KONSTANTY KORSZUN

1. [Personal data:]

Lieutenant Konstanty Korszun, born in 1910, technician, married.

2. [Date and circumstances of arrest:]

I was arrested in my home on 19 December 1939, at night, after my house had been searched. I was charged with engaging in counter-revolutionary activity.

3. [The name of the camp, prison, and place of forced labor:]

Mołodeczno prison – 6 months.
Połock prison – 4 months.
The Ukhta–Krutaya forced labor camp in the Komi Autonomous Soviet Socialist Republic – a year.

4. [Description of the camp, prison etc.:]

Mołodeczno prison – a former warehouse repurposed as a prison. The cold, damp, and louse- infested cells were small – up to 9 square meters, holding 10–15 people. Połock prison – an orthodox temple (formerly a church) holding 600 people. We had to relieve ourselves on the spot.
The forced labor camp – forests, humid terrain. Wooden buildings covered with clay, bunk beds made out of poles. Some camps consisted solely of tents. There was no wood in the winter, so it was cold.

5. [The composition of prisoners of war, inmates, exiles:]

Prisoners of various nationalities – Poles, Belarusians, Jews, Ukrainians. Those incarcerated in the prisons were mostly political criminals. We were deliberately placed among Russian criminals who had committed murders, thefts, and political crimes. The intellectual level varied. There were no friendly relations due to the lack of trust.

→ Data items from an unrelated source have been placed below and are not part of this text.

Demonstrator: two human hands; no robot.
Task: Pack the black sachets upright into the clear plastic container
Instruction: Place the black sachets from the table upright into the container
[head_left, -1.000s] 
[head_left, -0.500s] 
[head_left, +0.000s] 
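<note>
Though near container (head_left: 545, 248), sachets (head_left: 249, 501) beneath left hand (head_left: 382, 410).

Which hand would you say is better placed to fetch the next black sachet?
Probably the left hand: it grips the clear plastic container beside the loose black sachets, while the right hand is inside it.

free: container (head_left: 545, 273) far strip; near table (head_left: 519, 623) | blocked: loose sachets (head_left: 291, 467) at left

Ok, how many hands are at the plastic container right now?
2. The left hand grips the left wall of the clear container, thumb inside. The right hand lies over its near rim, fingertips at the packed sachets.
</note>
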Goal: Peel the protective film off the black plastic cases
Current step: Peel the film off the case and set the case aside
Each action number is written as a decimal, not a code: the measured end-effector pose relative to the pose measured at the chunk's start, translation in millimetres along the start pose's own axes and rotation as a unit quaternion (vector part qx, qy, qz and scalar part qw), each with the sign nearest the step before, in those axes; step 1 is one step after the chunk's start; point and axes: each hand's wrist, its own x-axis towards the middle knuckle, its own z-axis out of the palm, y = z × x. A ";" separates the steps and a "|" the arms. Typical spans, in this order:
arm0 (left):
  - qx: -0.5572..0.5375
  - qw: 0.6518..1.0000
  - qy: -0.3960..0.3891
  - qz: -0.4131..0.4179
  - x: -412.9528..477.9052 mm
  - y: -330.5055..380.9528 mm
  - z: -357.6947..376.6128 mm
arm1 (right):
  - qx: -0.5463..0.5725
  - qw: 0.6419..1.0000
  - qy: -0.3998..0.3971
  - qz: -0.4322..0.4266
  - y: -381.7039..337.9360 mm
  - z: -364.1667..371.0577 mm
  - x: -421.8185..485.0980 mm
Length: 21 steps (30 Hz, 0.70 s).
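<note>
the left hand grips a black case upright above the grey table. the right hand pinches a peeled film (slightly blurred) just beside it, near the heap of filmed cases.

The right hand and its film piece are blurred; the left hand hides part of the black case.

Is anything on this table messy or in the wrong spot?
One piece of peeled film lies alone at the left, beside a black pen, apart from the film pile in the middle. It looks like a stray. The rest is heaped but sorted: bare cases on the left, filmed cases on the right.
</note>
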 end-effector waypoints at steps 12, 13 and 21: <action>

6. [Life in the camp, prison life:]
We woke up at 5.00 a.m., at 5.30–6.00 a.m. was the so-called razvod [dividing into brigades]
and at 6.00 a.m. we left for work through the gate. We carried out the following tasks:
operating drilling machines to extract natural gas, building a factory to produce soot from
natural gas, clearing forests, and building service roads. The hardest kinds of labor, due to
the quotas, were forest clearing and road construction, since other tasks such as drilling and
factory construction were done with the use of machines which would often malfunction,
causing long breaks from work. Wages were undetermined. The food: a spoonful of oat kasha
for breakfast, oat soup, thin kasha, and foul-smelling fried fish for dinner. 500 grams of
under-baked bread. Clothes were mainly distributed among the Russian criminals, for they
performed various administrative functions in the camps and helped out their colleagues.
Relations between colleagues varied among individuals and depended on the level of trust.
Due to exhaustion from work, which lasted 10–12 hours, there was no cultural life.

7. [The NKVD’s attitude towards the Poles:]

An interrogation began with the prisoner’s account of his life story. Based on that, the NKVD men would identify his crime and have him sign the indictment act. Next, the investigating officer would write down the charges and force the prisoner to sign them. There was a permanent group of witnesses who would always confirm whatever the investigating officer needed. If a prisoner refused to sign whatever the investigating officer told him to sign during the investigation, he was detained in a punishment cell. His record would then state that he had exhibited “inappropriate behavior during the interrogation”. In winter, detainees in a punishment cell were made to strip down to their shirts. They were given half a liter of water and 300 grams of bread a day. Punishments in the forced labor camps were the same. The NKVD spread communist propaganda by means of film screenings and readings of pre-selected newspaper articles conducted by the so-called vospitatel’s [tutors]. They did not give us any information about Poland.

8. [Medical assistance, hospitals, mortality rate:]

Medical assistance was insufficient due to a shortage of medicine, and to the requirements that the camp authorities placed on the doctors. The sick had to go to work. The food was unacceptable. The mortality rate was high – for instance, in May 1941, 49 out of 1,700 people died within 15 days. Blin from Lebiedziew (district of Mołodeczno, Wileńskie Voivodeship) – aged about 34 and blind in one eye – died in February 1941.

9. [What, if any, was your contact with the home country and your family?]

We were allowed to correspond with our families, but the letters did not come through. We could send some messages only via a third party.

10. [When were you released and how did you get through to the Polish Army?]

The amnesty was announced on 27 August 1941. We were transported to the place of our release on 1 September. In a transport consisting of 40 wagons, we departed for Totskoye to join the army.